Issue No. 04 - October-December (2009 vol. 16)
DOI Bookmark: http://doi.ieeecomputersociety.org/10.1109/MMUL.2009.101
Richard Chbeir , Bourgogne University
Harald Kosch , University of Passau
Frederic Andres , National Institute of Informatics
Hiroshi Ishikawa , Shizuoka University
Our special issue on multimedia metadata and semantic management presents new research that focuses on contextualized, ubiquitous, accessible, and interoperable services on a higher semantic level. The multimedia metadata description standards—for example, MPEG-7/21—proposed in recent years have added an important aspect to the creation of multimedia content and related semantic management.
Most of the standards are tailored to specific application domains. Examples include European Broadcasting Union P/Meta 2.0 for broadcasting; TV-Anytime and Society of Motion Picture and Television Engineers Metadata Dictionary for TV; and MPEG-21 for the delivery chain of multimedia and technical aspects (such as, Exchangable Image File Format, or EXIF). 2 These standards exhibit a different semantic level of detail in their descriptions (from simple keywords to regulated taxonomies and ontologies). Only some of the standards are general purpose, for instance MPEG-7.
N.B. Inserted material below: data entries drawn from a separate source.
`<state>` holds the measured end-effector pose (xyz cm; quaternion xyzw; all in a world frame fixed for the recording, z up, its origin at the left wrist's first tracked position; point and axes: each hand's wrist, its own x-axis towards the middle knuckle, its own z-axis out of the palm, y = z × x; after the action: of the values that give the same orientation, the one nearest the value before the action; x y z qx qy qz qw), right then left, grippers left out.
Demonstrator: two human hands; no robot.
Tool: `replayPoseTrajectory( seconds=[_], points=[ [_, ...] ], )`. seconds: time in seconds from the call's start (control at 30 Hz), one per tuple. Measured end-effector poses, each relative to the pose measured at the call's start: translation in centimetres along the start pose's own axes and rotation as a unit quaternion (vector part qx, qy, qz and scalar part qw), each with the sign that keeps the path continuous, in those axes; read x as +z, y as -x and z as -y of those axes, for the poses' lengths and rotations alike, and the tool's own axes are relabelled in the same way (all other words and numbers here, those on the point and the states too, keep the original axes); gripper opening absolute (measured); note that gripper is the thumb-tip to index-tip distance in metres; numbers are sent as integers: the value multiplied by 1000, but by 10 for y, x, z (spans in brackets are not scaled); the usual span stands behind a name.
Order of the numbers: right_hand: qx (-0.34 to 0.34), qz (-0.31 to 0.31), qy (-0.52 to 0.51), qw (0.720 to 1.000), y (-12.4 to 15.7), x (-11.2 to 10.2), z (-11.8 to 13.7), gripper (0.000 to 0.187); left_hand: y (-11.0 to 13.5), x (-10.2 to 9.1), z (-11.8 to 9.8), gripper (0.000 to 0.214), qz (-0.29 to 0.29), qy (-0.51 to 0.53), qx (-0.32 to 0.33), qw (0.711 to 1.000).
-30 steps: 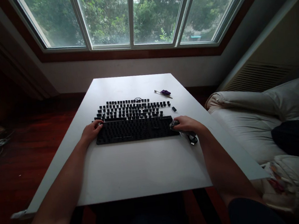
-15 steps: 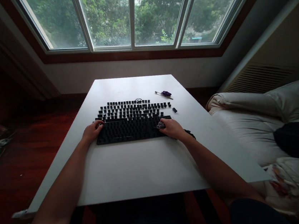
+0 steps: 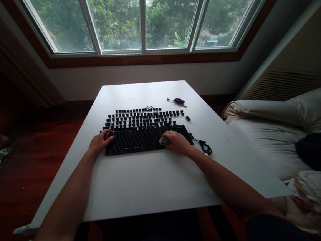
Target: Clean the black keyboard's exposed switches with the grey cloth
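Observation:
A black keyboard (image 3: 134,142) without its keycaps lies flat on the white table (image 3: 144,184). My left hand (image 3: 100,141) grips its left end, fingers at the far corner and thumb over the top. In my right hand (image 3: 177,141) is a crumpled grey cloth (image 3: 164,140), pressed against the right half of the keyboard. Its folds are partly hidden under my fingers. Just beyond the keyboard, the loose black keycaps (image 3: 137,117) stand in several rows. A coiled black cable (image 3: 205,147) rests beside the keyboard's right end.
Toward the back right of the table lie a purple object (image 3: 178,100) and a thin stick-like tool (image 3: 172,101). One larger black keycap (image 3: 188,119) sits apart on the right. A pale sofa (image 3: 267,139) stands along the table's right side, below a window (image 3: 143,18) wall.
My right hand has slid left across the keyboard with the cloth, uncovering the keyboard's right end and more of the cable. My left hand stays at the left end.

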<state>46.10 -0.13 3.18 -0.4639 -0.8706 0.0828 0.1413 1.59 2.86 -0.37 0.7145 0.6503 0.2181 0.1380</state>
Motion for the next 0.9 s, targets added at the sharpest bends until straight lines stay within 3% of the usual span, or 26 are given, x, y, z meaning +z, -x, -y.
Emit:
replayPoseTrajectory(
  seconds=[0.13,0.37,0.53,0.73,0.9],
  points=[
    [5,22,8,1000,-1,-5,-5,22,0,-1,0,50,6,4,4,1000],
    [64,117,-13,991,10,-43,-40,15,0,-2,1,51,8,10,11,1000],
    [107,51,-29,993,12,-50,-52,26,2,-4,1,52,11,21,27,999],
    [-2,-42,-40,998,2,-23,-28,38,2,-5,0,51,21,21,41,999],
    [-43,32,-10,999,3,-28,-27,40,2,-4,0,49,23,24,38,999]
  ],
)
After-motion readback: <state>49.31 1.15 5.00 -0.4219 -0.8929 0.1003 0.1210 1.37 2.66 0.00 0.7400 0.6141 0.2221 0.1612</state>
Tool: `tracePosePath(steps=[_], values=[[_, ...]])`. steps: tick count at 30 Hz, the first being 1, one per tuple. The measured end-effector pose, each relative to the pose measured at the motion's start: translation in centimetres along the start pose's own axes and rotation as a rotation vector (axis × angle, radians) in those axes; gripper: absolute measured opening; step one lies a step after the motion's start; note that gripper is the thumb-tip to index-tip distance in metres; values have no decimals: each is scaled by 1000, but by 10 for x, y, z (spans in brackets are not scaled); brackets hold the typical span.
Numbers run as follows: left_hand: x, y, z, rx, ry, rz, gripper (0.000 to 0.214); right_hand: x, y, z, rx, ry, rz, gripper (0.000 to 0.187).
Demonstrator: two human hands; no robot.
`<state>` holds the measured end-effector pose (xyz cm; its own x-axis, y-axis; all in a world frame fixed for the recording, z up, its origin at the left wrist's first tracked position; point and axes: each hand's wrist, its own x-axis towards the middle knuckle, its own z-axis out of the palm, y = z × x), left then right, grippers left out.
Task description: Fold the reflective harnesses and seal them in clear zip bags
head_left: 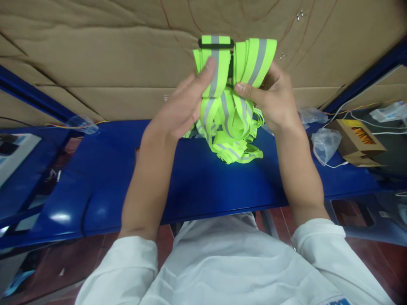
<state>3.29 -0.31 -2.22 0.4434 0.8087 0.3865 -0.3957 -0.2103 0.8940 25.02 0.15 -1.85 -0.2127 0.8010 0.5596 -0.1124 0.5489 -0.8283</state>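
Both hands hold up a bundle of neon yellow-green reflective straps (225,112) with grey stripes. My left hand (190,95) is closed on the left folds, its thumb pressed on the grey stripe just below a black slide buckle (216,44). My right hand (270,95) pinches the right folds, thumb in front and fingers behind. Between the two sides more black plastic shows partly. Loops of strap hang down between my wrists, and a heap of the same strap (238,150) lies on the blue table (222,182) below.
A cardboard sheet (111,55) stands behind the table between blue frame posts. To the right are a clear plastic bag (326,144), an open cardboard box (361,142) and white cables. Another clear plastic piece (83,123) lies at the left back.
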Motion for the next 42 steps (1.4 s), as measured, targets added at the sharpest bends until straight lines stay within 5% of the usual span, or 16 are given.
tracePosePath(steps=[2,9,12,16,21,26,28,34,42], values=[[1,6,1,-14,-85,-55,47,1,5,2,44,13,-23,37],[7,-9,-10,43,56,28,42,4,6,8,146,115,40,35],[6,-10,-11,65,47,90,38,4,4,5,145,138,51,28],[6,-11,-14,107,24,97,59,4,2,2,155,159,10,20],[2,-13,-23,106,-9,91,53,2,-1,8,66,215,43,31],[-7,-8,-40,253,-280,-123,114,6,-3,5,111,315,-39,24],[-8,-10,-43,339,-267,-195,113,9,-3,-1,94,358,-81,25],[4,-29,-42,667,39,0,34,15,-3,-17,-4,349,-49,35],[8,-31,-25,810,563,164,36,20,10,-21,138,282,-123,41]])
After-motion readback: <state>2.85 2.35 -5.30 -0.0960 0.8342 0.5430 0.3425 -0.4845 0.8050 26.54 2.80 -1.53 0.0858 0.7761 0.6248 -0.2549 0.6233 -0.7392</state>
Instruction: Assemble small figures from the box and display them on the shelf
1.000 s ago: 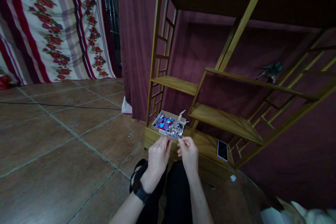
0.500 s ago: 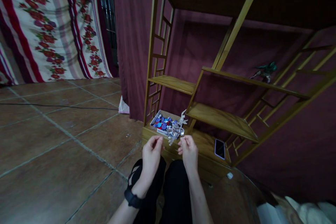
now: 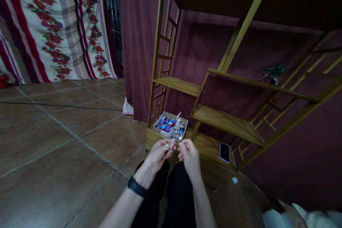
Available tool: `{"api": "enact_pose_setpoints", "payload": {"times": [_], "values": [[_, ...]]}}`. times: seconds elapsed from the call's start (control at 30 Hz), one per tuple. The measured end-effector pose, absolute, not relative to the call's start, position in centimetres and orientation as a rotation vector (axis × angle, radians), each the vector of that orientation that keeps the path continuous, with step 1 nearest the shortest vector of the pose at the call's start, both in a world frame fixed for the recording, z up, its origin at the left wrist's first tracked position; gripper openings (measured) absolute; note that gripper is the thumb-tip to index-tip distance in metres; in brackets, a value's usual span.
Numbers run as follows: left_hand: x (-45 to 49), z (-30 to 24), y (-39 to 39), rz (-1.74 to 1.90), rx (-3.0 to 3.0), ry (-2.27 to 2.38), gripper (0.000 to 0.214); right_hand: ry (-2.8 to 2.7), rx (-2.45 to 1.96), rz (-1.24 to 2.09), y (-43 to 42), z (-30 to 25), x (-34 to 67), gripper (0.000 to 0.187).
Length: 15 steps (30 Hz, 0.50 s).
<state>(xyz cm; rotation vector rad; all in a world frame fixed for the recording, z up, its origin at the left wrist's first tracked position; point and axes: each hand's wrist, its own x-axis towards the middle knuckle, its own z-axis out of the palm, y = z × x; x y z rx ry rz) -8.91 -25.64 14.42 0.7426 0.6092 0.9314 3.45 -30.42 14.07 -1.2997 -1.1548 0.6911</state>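
Observation:
Between my hands is a clear, transparent plastic figure with thin limbs and a pointed top piece, tilted in front of the box. My left hand grips its lower left part between thumb and fingers. At the figure's lower right, my right hand has its fingers pinched together against it; any small part inside that pinch is hidden. Just behind the figure stands a shallow cardboard box filled with blue, purple, red and white small pieces.
The box rests on the low base of a wooden shelf unit. A phone lies to the right on that base. A green and dark figure stands on a higher shelf. A cable crosses the tiled floor at left.
My left hand has gone from a pinch apart from the figure to gripping its lower part. The figure has shifted slightly left and down. My right hand stays close to it.

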Motion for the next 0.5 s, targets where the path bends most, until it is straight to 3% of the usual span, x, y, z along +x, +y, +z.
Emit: {"api": "enact_pose_setpoints", "payload": {"times": [0.5], "values": [[-9.0,13.6,-25.3,0.846,0.532,0.440,0.018,-1.146,-1.360,0.604,-30.6,14.6,3.7,0.023]]}}
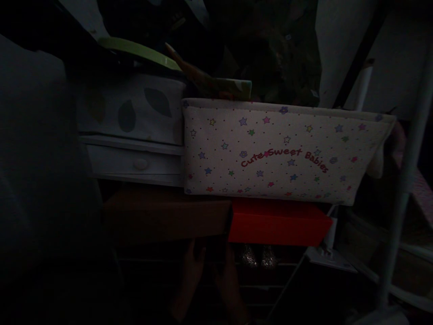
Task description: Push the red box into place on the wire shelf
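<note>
The picture is very dark. My left hand reaches up under the front edge of a brown box, its thumb and fingers bent towards a dark patch. Beside it, my right hand is raised below the gap between the brown box and a red box. Both hands seem closed about something dark between them, which I cannot make out. A pair of glittery shoes sits just right of my right hand, under the red box, on a rack with thin rails.
Above the boxes stands a white fabric bin printed with stars and "Cute Sweet Babies". To its left are a small white drawer and a leaf-patterned box. A pale upright pole runs down the right side. Dark clothing hangs behind.
</note>
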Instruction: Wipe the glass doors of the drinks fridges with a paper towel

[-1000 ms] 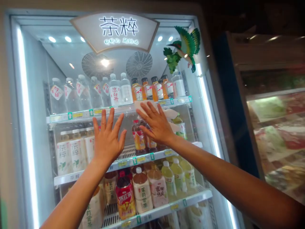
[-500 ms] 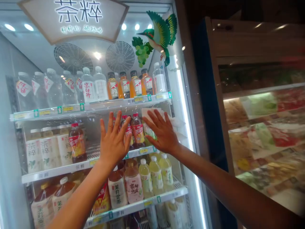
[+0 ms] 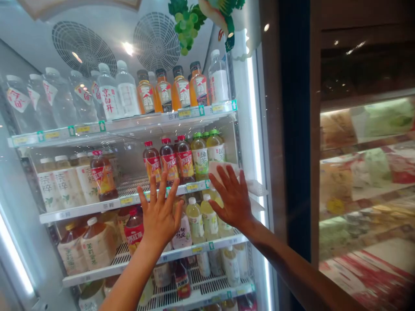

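Note:
My left hand [image 3: 160, 211] lies flat with its fingers spread against the glass door of a drinks cooler, with nothing held in it. Beside it, my right hand [image 3: 234, 199] is also stretched out flat, over a thin white sheet [image 3: 257, 188] like a wipe or paper. Parts of that sheet show above the fingers and to the right of the palm; the rest is hidden under the hand. Behind the glass, red-capped tea bottles [image 3: 185, 160] and green-capped bottles [image 3: 199, 157] stand just above my fingers.
Clear water bottles [image 3: 110, 95] and orange drinks [image 3: 180, 90] fill the top shelf. White-labelled bottles [image 3: 65, 185] stand at the left. Grape and bird stickers [image 3: 186, 30] decorate the upper glass. A bright light strip [image 3: 256, 125] runs down the right side. Another chiller [image 3: 366, 168] with packaged goods stands to the right.
Both hands have slid lower on the glass, the right one also a little to the right, with the white sheet under it. The view has tilted down and come closer.

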A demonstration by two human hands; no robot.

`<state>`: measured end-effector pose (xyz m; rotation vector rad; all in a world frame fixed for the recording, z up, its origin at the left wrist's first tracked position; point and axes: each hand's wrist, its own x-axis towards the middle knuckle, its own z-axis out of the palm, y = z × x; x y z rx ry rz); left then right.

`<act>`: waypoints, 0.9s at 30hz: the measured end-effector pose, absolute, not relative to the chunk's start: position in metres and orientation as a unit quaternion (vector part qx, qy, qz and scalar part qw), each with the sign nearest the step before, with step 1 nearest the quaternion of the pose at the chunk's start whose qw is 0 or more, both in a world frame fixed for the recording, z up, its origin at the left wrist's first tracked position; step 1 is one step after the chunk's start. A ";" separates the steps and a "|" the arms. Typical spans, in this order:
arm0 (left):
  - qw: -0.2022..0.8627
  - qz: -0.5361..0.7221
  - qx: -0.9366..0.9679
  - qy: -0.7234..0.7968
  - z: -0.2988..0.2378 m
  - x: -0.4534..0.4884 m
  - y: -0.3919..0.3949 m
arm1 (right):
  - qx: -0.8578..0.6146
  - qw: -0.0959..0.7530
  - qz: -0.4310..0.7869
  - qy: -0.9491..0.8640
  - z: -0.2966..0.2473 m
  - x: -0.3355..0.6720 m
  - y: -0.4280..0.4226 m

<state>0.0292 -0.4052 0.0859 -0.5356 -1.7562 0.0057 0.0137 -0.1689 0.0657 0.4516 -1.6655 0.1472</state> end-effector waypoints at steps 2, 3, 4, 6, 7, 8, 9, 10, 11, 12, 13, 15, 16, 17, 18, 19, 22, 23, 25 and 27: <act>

Recently, the application of Semantic Web technologies to multimedia content has brought forward the use of the Resource Description Framework and Topic Maps for the description of multimedia metadata. 6 Their use might contribute to better interoperability in retrieving multimedia content and is therefore supported by recent standardization efforts in JPEG—that is, the JPSearch initiative for image retrieval (ISO/IEC SC29 WG1 and 24800) and the World Wide Web Consortium Media Annotations Working Group (see http://www.w3.org/2008/WebVideo/Annotations/).
To retrieve content interoperable over distributed databases, appropriate middleware technology must be employed. First, we must bridge heterogeneity in metadata description and query languages; second, we must cleverly aggregate and concisely present results to the user; 3,5 and last, we must provide the security and related access-control techniques according to the multimedia content. 1 Synchronizing the metadata information with the media, and vice versa, is another challenge for effective multimedia management and must be addressed at all levels of the metadata life cycle. 4 This challenge includes dealing with time synchronization as well as synchronized access to streamed and (possibly distributed) stored media and metadata.
After a tight review process, we accepted six original research articles for this special issue, chosen out of 39 candidate articles initially submitted. The selected works reflect the high standards for excellence used by the many esteemed review board members who contributed to this special issue.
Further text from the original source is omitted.